そう告げられてから、私は自分を変えなければいけないと思った。レールから逸れるかもしれないけれど、やりたいことに向かう自分を許してあげて、やりたいことに向かう人生を、自分で作り上げなければいけないと思った。夢を追いかける素敵な人に恋をしているだけの私は卒業しようと思った。もっと自分に恋をしようと思った…。

悲しさと欠乏感でいっぱいだったけれど、それから一週間、心に正直になれるよう、小さい頃の自分から今の自分までを振り返って、好きな事と嫌いな事、興味のあるものとないものを紙に書いて人に話して、本を読んで、ネットで調べて、人の話を聴きに行って、とにかく行動した。

大好きなものを急に失ったことを思い出す瞬間は心が痛かったけれど、やりたいことに向かおうとする自分は以前よりも生き生きとしていて、前を向いていた。

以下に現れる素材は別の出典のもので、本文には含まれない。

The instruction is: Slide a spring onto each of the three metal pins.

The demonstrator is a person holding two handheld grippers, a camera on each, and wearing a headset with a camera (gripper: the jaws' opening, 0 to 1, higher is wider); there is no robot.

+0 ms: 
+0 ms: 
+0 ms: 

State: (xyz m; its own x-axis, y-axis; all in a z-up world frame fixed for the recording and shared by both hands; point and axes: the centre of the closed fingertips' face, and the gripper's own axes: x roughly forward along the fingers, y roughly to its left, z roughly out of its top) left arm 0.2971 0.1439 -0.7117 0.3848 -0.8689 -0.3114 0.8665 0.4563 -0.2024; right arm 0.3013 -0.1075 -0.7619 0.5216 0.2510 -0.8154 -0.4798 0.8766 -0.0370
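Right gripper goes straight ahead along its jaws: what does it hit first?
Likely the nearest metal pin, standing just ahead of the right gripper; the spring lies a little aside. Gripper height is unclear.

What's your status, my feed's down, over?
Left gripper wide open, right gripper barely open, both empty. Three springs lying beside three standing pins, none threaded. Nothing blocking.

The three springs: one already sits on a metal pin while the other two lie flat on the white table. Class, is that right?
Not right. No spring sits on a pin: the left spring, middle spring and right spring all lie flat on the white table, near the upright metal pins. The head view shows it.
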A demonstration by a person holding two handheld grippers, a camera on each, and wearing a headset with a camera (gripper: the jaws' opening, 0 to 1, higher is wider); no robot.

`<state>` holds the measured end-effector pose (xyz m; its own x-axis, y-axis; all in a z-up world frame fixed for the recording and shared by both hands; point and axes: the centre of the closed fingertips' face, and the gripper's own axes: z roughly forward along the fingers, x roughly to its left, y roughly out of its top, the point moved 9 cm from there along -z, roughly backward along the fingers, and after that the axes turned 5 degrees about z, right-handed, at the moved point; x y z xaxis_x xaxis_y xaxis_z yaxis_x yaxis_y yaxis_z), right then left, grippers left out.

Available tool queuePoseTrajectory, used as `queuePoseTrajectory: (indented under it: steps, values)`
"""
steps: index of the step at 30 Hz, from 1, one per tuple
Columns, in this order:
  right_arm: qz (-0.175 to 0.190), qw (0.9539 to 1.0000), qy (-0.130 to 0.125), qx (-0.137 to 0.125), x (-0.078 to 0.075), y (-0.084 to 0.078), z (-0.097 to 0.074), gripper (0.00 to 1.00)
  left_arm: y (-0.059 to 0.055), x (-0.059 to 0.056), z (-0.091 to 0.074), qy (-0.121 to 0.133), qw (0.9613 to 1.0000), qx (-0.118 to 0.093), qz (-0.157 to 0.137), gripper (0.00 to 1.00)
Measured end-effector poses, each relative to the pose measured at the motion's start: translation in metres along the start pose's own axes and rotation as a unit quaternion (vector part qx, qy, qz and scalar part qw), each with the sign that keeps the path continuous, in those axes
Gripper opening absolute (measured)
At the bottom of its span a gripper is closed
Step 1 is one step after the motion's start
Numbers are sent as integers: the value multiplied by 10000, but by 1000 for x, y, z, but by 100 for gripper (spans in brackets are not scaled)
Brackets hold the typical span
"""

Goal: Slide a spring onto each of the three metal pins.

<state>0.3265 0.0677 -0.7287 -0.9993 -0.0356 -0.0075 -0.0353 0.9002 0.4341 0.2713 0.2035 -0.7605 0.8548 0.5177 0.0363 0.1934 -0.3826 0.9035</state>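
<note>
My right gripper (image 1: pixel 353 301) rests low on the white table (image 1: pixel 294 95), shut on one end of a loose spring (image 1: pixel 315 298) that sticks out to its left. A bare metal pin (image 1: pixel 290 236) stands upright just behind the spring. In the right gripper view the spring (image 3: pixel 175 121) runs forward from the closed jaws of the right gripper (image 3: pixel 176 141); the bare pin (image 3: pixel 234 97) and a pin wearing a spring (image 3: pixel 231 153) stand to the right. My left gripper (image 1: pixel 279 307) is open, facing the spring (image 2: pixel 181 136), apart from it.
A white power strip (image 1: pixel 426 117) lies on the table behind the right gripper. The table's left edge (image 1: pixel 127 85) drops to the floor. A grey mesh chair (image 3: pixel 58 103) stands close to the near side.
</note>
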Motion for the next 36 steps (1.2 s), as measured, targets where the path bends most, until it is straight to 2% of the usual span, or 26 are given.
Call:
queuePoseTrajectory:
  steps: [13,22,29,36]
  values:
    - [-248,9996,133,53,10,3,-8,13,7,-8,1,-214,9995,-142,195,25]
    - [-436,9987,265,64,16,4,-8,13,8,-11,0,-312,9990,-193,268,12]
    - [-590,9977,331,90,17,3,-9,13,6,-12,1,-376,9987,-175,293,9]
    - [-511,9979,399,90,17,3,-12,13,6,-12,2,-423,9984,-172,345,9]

恋人は、自分の憧れや情熱を取り戻すために存在しているのかも

別れ話は電話だったから、最後にもう一度会おうと言って私たちは最後のデートをすることになった。その時の私はもう自分のしたいことに向かおうと、不安だったけれど前向きだった。
彼には私が感じていたこと考えていること、全てを話した。そして、さようならを言って、これでお別れ…と思った時だった。

人混みに慣れていない方向音痴な私が、大都会東京で彼の後ろを歩いて
(待って…)と、ふと手を伸ばしたら
彼が手を握ってくれた。

角ばって冷たくて、何の確実なものを掴んでいない不安定な私の手を
少し大きくて力強く前に進む彼の手が
こっちだよ、と教えてくれた。

「僕たち、まだ大丈夫なのかな…」
不安げに彼が言った。
「一緒にいたい」と、はっきりと言葉にして伝えた時、私たちの間の深い亀裂は、ジワジワと元に戻っていった。

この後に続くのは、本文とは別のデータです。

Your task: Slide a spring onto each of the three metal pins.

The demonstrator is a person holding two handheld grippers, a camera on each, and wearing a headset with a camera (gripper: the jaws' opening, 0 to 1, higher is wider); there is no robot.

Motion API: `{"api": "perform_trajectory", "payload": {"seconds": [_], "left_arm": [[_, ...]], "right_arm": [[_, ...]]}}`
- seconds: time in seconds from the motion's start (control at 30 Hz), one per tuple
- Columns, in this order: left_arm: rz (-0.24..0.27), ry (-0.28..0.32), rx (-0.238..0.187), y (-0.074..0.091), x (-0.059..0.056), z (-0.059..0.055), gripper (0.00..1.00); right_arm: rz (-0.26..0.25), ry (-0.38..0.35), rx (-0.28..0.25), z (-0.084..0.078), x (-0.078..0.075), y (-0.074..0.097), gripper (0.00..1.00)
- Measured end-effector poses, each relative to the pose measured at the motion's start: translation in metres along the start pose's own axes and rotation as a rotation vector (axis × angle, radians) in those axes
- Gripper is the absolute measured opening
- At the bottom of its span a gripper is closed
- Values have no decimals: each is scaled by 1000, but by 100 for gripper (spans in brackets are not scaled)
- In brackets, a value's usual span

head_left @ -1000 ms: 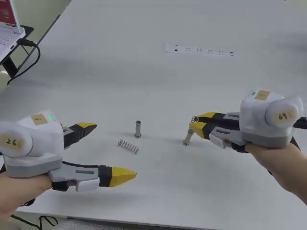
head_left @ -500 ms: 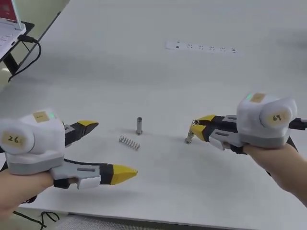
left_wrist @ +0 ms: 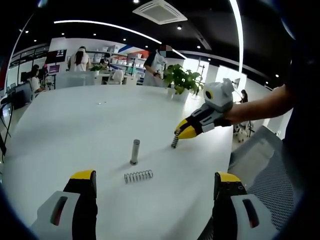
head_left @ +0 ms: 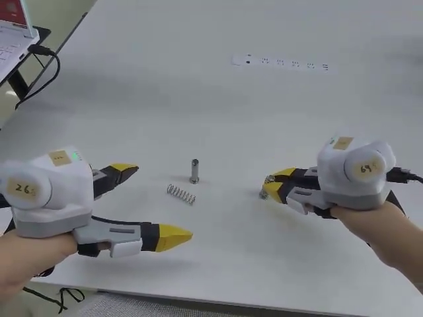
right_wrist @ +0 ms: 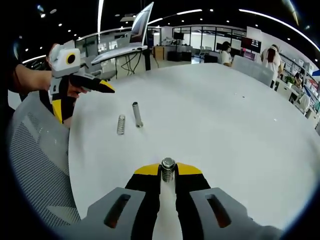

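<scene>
In the head view, the left gripper point(head_left: 151, 201) is held low at the left over the white table point(head_left: 218, 119), its yellow-tipped jaws spread wide apart with nothing between them. The right gripper point(head_left: 273, 183) is held at the right, its jaws drawn together on a small pin point(head_left: 264, 194) that rests on the table. The pin is too small here to be made out well, though a coil appears to sit around its shaft. Between the two grippers a bare pin point(head_left: 194, 170) is seen standing upright, and a loose spring point(head_left: 180, 193) lies on its side just beside it, nearer the person. A power strip point(head_left: 281, 63) lies far back on the table, and a laptop point(head_left: 12, 30) is seen at the upper left edge.

In the left gripper view, the left gripper's jaws point(left_wrist: 155, 176) are seen well apart and empty. The loose spring point(left_wrist: 138, 176) lies just ahead of them, with the bare pin point(left_wrist: 135, 151) upright behind it. Further right, the right gripper point(left_wrist: 186, 133) is seen with its tips at the small pin point(left_wrist: 174, 142).

In the right gripper view, the right gripper's jaws point(right_wrist: 168, 175) are closed around the small pin point(right_wrist: 168, 166), whose rounded head and ribbed shaft show between the tips. The bare pin point(right_wrist: 136, 114) and loose spring point(right_wrist: 120, 124) are seen side by side further off, apart from each other.
</scene>
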State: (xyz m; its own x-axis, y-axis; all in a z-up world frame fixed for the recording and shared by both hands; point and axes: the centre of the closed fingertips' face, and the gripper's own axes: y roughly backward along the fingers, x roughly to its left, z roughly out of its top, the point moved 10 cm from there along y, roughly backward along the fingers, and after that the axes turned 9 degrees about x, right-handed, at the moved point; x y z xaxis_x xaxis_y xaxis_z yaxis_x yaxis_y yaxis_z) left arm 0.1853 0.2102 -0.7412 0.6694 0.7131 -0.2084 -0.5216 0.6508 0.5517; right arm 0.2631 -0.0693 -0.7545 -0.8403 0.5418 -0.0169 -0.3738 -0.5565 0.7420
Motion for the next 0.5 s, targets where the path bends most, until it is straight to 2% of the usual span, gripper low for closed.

恋人、パートナーは、ただ「好きだよ」と言ってキスをしてハグをして遊びに行くだけの存在ではなくて、自分自身の憧れや情熱を取り戻すために存在しているのではないかと思った。そして、パートナーは自分自身を映す鏡のような存在でもあり、同じような強さで、前向きな思いを持った時、隣にいても自然な二人になれるのだと感じた。

「もう少し、一緒にいよう…」
一度決めたことは変えないという男のプライドを、少しすり減らして…
彼はもう一度私の手を強く握った。

「ありがとう」
気持ちを変えてくれたことよりも、私に生きる道を教えてくれたことに対して感謝の気持ちでいっぱいになった。

ありがとうと大好きで、心をいっぱいにして、これからも彼との関係が続き、やりたいを仕事にできますように。